EXERCISE INPUTS>
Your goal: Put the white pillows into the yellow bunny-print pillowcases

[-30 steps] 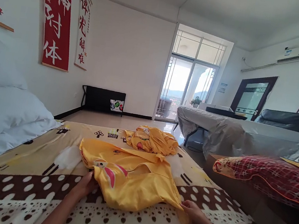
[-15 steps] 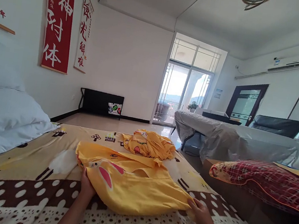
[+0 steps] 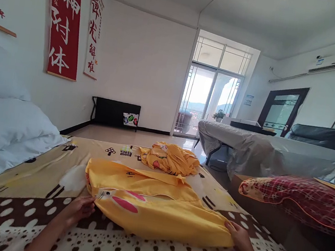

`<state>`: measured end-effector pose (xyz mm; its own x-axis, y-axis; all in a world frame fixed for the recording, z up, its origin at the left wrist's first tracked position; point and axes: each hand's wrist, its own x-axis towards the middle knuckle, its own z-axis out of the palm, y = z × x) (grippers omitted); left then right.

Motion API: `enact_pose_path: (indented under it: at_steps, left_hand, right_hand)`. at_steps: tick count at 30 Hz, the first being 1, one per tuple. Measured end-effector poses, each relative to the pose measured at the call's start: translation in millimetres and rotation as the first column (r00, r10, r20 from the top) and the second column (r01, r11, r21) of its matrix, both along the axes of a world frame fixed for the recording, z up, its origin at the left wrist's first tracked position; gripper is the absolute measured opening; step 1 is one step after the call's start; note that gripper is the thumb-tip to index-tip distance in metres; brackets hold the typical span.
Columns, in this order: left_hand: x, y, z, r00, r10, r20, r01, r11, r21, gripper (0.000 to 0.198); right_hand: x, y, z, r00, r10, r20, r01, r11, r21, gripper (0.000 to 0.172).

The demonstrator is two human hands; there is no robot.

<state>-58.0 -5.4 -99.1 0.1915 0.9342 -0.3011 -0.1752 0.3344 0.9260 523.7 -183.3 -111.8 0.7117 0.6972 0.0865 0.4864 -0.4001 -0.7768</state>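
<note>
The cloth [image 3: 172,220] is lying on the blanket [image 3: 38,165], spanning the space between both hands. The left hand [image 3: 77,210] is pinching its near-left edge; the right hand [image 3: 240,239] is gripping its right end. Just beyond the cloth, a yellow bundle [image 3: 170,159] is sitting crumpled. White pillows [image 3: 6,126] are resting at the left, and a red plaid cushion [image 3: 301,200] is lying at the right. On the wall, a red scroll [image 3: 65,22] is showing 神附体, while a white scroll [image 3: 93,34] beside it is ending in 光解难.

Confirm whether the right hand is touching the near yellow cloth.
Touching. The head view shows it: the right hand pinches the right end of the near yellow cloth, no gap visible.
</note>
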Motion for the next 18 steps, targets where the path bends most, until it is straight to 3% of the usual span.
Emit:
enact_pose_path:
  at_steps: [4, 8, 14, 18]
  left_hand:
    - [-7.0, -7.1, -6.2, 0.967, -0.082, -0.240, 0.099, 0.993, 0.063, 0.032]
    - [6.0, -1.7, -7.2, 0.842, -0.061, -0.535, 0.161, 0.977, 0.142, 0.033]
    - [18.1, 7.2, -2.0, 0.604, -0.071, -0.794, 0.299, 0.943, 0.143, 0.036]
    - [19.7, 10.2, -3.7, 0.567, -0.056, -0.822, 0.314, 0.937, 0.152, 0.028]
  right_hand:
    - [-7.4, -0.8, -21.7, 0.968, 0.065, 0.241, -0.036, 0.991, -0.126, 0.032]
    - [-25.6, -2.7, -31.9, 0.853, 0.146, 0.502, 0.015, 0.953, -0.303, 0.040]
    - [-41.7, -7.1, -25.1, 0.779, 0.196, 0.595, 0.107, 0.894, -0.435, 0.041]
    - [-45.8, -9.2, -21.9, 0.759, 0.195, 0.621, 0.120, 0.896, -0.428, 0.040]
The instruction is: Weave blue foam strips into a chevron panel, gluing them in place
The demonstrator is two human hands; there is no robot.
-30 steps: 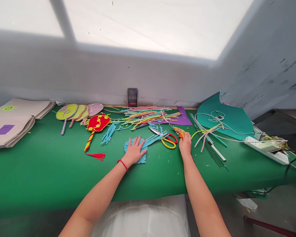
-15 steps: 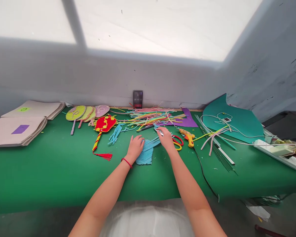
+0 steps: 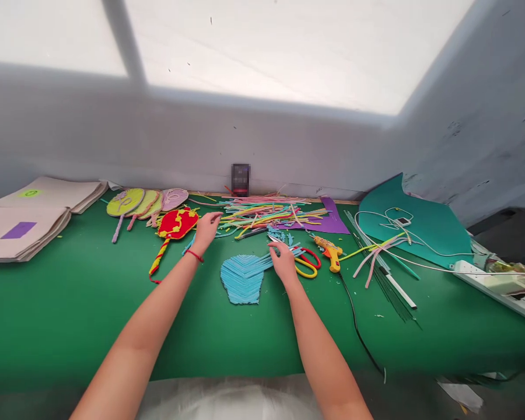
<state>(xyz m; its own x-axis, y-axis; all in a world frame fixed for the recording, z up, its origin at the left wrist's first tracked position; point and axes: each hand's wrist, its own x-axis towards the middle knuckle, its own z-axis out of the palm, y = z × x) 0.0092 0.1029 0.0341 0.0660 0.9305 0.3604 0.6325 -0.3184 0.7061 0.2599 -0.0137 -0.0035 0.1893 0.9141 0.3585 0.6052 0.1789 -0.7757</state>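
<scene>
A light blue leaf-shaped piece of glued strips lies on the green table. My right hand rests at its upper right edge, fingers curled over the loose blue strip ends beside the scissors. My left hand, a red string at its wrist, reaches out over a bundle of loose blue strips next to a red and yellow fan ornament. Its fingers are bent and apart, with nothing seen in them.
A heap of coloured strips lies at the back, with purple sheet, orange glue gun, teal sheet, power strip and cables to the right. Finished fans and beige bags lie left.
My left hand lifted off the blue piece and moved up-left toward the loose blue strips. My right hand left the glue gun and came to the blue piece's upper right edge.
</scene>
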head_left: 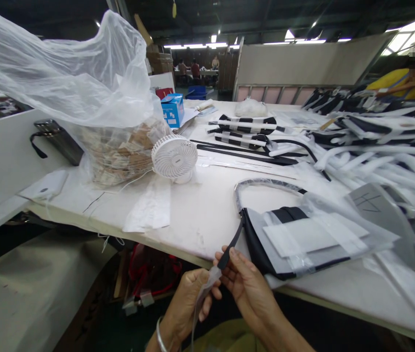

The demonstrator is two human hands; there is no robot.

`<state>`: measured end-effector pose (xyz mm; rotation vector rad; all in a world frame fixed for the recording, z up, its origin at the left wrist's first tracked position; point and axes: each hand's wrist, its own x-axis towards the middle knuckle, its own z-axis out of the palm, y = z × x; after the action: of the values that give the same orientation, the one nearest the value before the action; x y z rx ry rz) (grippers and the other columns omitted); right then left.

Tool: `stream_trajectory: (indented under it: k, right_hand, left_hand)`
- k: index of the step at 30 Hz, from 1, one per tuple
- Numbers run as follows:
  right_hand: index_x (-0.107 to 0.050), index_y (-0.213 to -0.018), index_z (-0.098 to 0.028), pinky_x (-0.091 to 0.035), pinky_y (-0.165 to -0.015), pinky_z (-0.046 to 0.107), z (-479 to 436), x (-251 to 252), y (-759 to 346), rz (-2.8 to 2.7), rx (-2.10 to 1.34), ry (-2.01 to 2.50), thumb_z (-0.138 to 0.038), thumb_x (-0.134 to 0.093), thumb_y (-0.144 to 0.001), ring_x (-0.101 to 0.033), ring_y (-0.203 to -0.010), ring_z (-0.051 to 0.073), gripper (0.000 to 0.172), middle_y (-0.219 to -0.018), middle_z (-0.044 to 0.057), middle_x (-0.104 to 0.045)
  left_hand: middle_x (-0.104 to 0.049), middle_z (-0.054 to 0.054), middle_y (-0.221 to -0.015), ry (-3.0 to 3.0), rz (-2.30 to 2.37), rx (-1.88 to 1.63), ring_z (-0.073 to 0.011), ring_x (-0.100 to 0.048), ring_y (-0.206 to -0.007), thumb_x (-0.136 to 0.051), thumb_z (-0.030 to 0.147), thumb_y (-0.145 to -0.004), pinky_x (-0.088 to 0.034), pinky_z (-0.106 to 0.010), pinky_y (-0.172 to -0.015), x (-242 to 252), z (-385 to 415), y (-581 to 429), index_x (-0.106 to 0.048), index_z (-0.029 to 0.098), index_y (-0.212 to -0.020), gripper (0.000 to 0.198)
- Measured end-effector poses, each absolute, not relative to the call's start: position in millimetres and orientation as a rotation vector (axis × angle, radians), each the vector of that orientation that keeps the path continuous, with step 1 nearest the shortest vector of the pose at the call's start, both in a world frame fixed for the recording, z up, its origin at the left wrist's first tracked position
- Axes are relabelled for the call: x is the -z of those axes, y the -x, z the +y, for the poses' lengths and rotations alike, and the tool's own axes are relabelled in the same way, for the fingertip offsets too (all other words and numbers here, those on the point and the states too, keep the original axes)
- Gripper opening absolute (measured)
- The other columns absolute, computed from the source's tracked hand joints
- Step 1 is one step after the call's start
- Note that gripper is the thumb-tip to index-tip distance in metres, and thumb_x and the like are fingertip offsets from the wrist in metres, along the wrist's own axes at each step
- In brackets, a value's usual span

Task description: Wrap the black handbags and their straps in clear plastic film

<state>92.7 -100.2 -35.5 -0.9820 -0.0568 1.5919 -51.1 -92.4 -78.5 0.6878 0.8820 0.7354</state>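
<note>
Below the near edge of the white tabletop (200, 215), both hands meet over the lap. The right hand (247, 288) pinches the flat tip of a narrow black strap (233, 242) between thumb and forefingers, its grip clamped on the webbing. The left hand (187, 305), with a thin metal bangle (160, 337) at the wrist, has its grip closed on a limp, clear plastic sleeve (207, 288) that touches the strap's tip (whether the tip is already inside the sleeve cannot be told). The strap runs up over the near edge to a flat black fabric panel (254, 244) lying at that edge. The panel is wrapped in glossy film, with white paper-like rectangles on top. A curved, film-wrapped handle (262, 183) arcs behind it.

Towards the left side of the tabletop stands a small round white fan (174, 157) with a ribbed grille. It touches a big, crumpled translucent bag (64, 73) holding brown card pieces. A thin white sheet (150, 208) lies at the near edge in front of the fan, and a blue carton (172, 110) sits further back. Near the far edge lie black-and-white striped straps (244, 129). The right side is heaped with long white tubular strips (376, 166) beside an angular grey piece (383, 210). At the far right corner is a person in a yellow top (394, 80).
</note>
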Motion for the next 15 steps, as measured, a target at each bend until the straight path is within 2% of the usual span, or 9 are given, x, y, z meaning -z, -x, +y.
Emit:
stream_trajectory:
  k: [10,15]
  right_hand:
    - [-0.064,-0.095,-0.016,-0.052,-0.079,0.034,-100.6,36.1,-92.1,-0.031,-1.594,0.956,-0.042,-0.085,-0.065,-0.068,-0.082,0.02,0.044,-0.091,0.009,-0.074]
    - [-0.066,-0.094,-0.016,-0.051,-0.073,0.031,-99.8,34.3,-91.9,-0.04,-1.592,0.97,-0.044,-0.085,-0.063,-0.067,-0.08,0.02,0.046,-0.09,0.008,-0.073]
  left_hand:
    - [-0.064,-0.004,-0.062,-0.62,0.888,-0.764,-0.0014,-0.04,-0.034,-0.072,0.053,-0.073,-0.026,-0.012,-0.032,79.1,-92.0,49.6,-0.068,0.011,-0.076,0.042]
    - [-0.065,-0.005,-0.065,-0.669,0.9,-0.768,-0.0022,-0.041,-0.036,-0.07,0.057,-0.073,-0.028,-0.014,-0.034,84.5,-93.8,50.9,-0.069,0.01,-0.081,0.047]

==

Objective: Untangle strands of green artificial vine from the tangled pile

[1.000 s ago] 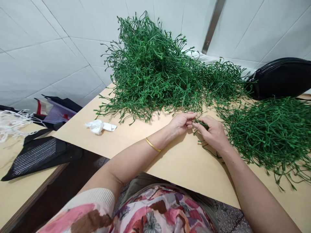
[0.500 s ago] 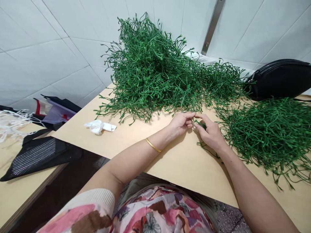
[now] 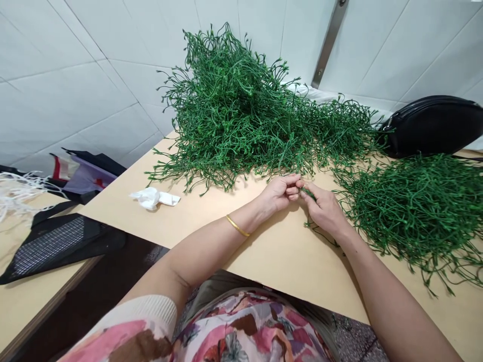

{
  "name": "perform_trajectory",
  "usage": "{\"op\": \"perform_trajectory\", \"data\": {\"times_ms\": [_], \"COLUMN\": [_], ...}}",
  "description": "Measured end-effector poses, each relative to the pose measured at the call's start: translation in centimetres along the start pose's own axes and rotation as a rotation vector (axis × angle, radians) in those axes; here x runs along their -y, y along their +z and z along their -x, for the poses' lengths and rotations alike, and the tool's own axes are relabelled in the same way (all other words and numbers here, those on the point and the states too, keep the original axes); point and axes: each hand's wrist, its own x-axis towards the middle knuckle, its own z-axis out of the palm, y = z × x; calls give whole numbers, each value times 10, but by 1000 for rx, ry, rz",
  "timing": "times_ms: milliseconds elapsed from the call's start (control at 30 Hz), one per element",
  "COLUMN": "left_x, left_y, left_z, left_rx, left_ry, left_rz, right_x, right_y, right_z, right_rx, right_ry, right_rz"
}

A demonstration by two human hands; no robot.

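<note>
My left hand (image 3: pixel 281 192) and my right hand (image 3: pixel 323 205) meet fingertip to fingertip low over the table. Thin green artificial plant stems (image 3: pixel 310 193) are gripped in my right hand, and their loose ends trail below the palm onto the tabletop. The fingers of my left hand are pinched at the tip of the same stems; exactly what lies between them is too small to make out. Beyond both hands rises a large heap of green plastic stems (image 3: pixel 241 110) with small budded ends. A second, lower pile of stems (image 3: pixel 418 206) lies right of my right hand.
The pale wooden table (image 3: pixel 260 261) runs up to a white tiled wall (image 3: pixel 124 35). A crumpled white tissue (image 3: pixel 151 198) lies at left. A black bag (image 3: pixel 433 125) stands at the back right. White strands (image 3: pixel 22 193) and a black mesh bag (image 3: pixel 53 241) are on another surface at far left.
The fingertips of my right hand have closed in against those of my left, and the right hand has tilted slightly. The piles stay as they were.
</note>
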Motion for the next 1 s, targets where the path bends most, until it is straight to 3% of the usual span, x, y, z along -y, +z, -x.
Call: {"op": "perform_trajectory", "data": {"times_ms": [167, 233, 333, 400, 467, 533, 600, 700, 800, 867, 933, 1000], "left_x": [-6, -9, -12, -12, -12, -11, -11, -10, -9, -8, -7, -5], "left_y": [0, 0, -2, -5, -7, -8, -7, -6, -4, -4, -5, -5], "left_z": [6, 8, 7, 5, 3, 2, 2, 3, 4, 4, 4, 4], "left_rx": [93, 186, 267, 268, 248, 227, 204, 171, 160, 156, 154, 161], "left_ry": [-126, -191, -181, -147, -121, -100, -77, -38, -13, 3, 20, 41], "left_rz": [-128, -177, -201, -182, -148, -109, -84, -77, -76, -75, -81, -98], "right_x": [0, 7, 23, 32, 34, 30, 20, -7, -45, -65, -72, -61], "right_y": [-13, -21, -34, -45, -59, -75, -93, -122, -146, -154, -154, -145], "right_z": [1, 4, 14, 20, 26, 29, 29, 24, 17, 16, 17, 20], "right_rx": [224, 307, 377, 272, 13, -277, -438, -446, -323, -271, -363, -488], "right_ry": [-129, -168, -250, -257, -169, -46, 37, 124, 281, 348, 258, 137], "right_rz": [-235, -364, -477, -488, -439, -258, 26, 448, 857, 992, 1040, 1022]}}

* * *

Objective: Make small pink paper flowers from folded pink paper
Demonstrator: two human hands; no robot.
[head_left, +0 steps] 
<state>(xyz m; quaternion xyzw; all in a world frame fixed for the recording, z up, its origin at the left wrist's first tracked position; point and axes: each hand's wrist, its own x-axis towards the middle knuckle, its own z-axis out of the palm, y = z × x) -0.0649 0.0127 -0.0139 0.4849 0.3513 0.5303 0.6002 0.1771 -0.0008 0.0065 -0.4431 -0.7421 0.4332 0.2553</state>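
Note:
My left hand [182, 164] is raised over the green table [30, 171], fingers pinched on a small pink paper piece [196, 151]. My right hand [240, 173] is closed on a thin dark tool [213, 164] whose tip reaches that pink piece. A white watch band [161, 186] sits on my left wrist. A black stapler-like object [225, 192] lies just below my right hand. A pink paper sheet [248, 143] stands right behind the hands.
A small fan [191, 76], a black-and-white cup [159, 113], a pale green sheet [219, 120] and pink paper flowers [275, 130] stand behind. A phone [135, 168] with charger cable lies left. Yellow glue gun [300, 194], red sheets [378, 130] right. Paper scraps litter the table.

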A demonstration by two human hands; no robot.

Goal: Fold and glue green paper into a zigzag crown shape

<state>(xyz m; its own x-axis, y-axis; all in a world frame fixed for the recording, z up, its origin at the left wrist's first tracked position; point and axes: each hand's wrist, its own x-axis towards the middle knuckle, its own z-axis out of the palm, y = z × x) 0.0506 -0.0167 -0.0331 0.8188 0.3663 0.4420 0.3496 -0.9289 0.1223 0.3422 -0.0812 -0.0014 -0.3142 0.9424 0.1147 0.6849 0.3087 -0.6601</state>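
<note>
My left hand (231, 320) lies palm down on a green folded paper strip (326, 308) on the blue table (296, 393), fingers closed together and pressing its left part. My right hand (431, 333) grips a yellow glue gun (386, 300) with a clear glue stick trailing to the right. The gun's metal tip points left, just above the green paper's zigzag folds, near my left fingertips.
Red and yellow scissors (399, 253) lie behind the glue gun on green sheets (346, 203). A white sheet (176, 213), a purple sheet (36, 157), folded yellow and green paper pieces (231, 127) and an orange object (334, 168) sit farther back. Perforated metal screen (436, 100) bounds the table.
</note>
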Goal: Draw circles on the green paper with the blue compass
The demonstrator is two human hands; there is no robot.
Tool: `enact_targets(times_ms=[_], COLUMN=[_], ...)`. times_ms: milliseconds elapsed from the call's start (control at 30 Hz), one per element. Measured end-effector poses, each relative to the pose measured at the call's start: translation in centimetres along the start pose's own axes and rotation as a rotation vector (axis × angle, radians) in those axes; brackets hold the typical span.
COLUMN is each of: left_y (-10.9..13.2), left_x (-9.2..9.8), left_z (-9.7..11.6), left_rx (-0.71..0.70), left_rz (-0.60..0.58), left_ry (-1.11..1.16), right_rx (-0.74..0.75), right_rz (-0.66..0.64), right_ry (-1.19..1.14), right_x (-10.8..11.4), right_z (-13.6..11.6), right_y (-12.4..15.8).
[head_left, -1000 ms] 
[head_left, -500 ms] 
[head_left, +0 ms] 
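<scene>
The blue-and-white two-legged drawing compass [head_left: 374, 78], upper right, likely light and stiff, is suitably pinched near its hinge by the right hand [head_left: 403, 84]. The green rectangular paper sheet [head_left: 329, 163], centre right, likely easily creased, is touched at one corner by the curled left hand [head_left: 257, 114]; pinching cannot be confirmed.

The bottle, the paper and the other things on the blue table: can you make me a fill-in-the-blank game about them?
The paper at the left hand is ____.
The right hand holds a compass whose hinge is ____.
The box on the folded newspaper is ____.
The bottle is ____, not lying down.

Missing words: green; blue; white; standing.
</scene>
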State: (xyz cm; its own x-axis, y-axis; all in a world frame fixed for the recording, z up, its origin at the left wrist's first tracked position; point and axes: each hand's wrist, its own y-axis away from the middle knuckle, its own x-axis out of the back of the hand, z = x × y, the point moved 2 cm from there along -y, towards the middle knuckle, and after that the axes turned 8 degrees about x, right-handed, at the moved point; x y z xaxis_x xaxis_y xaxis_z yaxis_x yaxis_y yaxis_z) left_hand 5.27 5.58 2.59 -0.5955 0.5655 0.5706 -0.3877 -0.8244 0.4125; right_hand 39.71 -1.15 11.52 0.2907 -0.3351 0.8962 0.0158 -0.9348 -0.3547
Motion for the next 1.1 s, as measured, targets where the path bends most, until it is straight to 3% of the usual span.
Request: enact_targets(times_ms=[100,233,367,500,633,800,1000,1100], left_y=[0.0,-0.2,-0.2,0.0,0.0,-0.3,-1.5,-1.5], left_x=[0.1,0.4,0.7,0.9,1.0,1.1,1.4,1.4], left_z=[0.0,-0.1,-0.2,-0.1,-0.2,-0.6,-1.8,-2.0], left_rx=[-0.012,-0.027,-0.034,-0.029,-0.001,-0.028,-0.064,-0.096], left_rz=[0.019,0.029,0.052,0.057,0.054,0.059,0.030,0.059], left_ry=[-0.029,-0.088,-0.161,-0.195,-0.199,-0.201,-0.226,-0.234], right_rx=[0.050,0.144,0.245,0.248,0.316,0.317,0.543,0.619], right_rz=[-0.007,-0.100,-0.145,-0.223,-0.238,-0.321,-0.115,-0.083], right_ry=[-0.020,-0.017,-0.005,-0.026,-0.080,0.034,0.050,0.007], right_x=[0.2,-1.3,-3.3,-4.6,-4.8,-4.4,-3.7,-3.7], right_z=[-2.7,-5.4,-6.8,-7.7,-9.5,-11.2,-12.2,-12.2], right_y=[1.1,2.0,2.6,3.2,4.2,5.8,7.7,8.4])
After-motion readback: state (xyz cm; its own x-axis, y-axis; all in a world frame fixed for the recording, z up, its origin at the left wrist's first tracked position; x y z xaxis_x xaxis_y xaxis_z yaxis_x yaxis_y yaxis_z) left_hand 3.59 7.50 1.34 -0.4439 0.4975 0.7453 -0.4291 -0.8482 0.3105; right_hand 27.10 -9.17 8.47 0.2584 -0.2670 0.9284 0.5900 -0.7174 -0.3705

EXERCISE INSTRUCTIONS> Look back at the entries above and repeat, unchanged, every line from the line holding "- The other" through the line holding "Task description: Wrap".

ANSWER TO THE EXERCISE>
- The other columns absolute, computed from the source's tracked hand joints
- Step 1 is one step after the call's start
- Note that gripper is the thumb-tip to index-tip distance in metres, and thumb_x and the like are fingertip offsets from the wrist in metres, along the wrist's own axes at each step
- In brackets, a value's usual span

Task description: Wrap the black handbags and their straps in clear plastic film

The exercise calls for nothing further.